YOUR OBJECTIVE: Give every line of the listing word for word, beginning at the first and including the line with "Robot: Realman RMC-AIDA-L" as the last.

INFORMATION PROVIDED:

◇ ◇ ◇ ◇ ◇

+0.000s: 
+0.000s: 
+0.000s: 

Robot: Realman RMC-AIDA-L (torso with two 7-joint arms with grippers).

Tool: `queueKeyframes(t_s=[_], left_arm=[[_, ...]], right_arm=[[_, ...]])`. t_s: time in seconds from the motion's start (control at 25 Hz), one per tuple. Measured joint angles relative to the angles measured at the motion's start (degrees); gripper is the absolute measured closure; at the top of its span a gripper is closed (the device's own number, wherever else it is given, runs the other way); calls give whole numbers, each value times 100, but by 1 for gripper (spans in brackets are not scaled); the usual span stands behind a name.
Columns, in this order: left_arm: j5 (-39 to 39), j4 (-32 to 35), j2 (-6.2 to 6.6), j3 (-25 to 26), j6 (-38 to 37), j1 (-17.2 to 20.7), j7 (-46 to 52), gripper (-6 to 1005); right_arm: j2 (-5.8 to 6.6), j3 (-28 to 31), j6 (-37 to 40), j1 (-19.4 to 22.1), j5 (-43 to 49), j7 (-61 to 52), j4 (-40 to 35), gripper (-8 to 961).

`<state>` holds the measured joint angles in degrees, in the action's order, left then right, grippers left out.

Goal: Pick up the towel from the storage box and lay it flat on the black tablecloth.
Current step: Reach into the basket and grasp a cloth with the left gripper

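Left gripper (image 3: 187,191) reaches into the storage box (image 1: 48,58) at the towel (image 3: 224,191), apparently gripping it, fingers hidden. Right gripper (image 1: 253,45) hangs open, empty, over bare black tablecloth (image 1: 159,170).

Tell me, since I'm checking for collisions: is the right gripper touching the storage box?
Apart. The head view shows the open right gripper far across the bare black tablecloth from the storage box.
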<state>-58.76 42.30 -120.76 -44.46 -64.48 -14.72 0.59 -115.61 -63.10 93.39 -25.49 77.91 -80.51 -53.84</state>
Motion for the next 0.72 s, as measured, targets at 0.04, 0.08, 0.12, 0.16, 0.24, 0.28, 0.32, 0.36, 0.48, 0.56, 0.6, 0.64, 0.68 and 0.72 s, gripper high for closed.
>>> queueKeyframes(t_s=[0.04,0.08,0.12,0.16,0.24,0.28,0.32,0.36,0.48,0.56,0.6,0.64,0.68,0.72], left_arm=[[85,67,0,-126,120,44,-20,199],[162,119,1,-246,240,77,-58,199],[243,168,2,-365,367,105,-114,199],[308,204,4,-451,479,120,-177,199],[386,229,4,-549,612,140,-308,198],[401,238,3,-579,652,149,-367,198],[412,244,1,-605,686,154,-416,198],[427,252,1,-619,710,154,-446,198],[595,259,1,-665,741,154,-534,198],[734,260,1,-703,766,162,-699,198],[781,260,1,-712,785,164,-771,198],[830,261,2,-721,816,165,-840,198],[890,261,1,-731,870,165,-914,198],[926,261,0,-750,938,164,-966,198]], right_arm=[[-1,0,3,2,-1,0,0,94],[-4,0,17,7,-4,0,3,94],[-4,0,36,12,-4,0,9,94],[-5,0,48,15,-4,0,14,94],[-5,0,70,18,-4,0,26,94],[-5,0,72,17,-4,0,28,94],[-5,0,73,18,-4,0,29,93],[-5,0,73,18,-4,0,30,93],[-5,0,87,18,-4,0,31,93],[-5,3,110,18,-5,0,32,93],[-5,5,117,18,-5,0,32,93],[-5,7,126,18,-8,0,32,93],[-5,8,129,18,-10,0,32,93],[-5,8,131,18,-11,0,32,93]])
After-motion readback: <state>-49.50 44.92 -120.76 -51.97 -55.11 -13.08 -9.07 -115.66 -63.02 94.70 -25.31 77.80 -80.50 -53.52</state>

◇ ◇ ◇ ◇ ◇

EXERCISE RESPONSE:
+0.000s: 
+0.000s: 
+0.000s: 

Robot: Realman RMC-AIDA-L (torso with two 7-joint arms with grippers).

The work on this exercise is finished.